• [The task]:
A word-for-word copy of the listing is required, and it must contain no pictures.

• [Given entries]:
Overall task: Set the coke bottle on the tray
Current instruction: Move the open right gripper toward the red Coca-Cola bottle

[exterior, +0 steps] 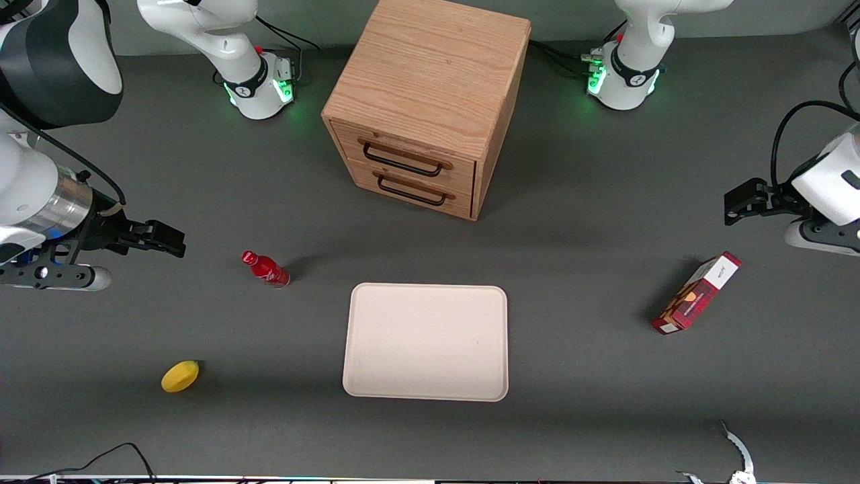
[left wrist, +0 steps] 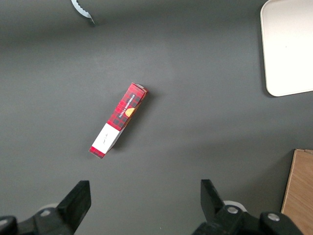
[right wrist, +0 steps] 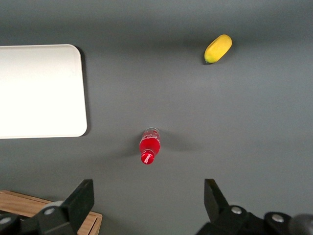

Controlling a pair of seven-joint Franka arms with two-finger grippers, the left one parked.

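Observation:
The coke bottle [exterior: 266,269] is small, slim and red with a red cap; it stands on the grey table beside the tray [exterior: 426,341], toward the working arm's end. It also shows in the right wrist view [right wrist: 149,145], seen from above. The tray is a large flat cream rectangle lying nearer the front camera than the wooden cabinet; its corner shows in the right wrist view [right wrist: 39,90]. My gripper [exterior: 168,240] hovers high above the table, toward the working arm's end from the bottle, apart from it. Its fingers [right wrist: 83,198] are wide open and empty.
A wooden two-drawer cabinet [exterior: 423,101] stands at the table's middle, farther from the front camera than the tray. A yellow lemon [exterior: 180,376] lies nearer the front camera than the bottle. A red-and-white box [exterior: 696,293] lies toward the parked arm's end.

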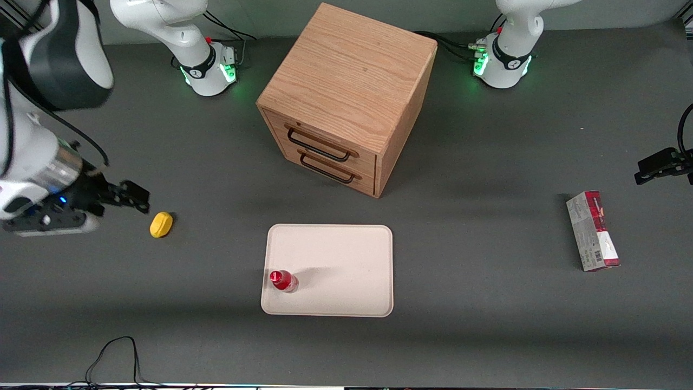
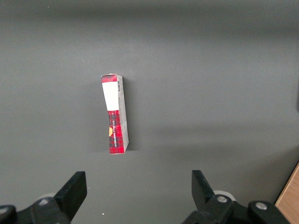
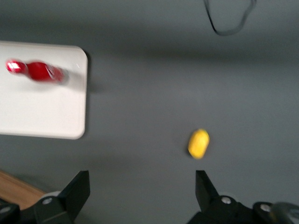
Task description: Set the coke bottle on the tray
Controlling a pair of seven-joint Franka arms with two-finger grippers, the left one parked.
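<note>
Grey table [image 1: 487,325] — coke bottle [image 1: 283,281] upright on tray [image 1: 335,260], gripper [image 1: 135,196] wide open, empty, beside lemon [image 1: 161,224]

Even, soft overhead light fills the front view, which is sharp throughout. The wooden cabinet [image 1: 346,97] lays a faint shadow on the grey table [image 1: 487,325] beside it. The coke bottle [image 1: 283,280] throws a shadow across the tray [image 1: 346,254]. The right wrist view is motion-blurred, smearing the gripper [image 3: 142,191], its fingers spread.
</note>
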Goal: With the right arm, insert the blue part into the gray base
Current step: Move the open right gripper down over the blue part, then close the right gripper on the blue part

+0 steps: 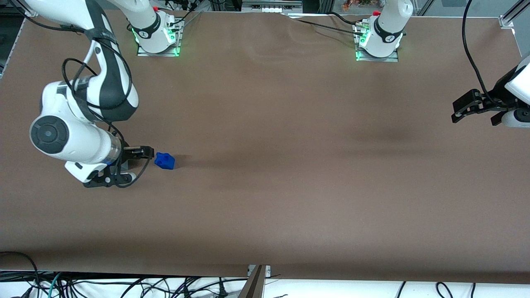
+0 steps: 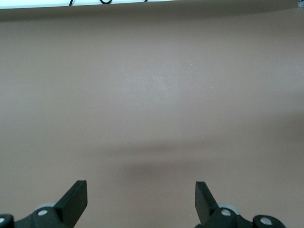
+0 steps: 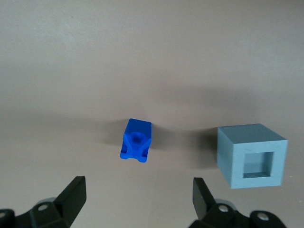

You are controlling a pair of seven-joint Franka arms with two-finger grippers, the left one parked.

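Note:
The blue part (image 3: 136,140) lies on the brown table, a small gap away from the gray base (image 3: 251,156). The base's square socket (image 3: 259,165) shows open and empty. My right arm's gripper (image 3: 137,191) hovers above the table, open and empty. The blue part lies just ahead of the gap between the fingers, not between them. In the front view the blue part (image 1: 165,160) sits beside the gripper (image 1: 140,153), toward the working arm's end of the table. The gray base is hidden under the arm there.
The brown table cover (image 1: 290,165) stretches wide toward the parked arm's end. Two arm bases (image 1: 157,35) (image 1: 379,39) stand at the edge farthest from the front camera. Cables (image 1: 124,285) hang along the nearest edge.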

• [Reply to the task]:
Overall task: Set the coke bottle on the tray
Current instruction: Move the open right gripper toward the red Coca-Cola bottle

[exterior, +0 steps] 
[left wrist, +0 steps] 
[right wrist, +0 steps] 

Controlling a pair of seven-joint Franka arms with two-finger grippers, the left one parked.

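Observation:
The coke bottle [exterior: 266,269] is small, slim and red with a red cap; it stands on the grey table beside the tray [exterior: 426,341], toward the working arm's end. It also shows in the right wrist view [right wrist: 149,145], seen from above. The tray is a large flat cream rectangle lying nearer the front camera than the wooden cabinet; its corner shows in the right wrist view [right wrist: 39,90]. My gripper [exterior: 168,240] hovers high above the table, toward the working arm's end from the bottle, apart from it. Its fingers [right wrist: 83,198] are wide open and empty.
A wooden two-drawer cabinet [exterior: 423,101] stands at the table's middle, farther from the front camera than the tray. A yellow lemon [exterior: 180,376] lies nearer the front camera than the bottle. A red-and-white box [exterior: 696,293] lies toward the parked arm's end.
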
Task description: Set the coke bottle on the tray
Controlling a pair of seven-joint Franka arms with two-finger grippers, the left one parked.
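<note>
Grey table [image 1: 487,325] — coke bottle [image 1: 283,281] upright on tray [image 1: 335,260], gripper [image 1: 135,196] wide open, empty, beside lemon [image 1: 161,224]

Even, soft overhead light fills the front view, which is sharp throughout. The wooden cabinet [image 1: 346,97] lays a faint shadow on the grey table [image 1: 487,325] beside it. The coke bottle [image 1: 283,280] throws a shadow across the tray [image 1: 346,254]. The right wrist view is motion-blurred, smearing the gripper [image 3: 142,191], its fingers spread.
</note>
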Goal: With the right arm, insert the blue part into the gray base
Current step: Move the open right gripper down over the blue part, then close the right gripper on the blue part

+0 steps: 
+0 steps: 
+0 steps: 

You are controlling a pair of seven-joint Franka arms with two-finger grippers, the left one parked.

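Note:
The blue part (image 3: 136,140) lies on the brown table, a small gap away from the gray base (image 3: 251,156). The base's square socket (image 3: 259,165) shows open and empty. My right arm's gripper (image 3: 137,191) hovers above the table, open and empty. The blue part lies just ahead of the gap between the fingers, not between them. In the front view the blue part (image 1: 165,160) sits beside the gripper (image 1: 140,153), toward the working arm's end of the table. The gray base is hidden under the arm there.
The brown table cover (image 1: 290,165) stretches wide toward the parked arm's end. Two arm bases (image 1: 157,35) (image 1: 379,39) stand at the edge farthest from the front camera. Cables (image 1: 124,285) hang along the nearest edge.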

The exercise has been finished.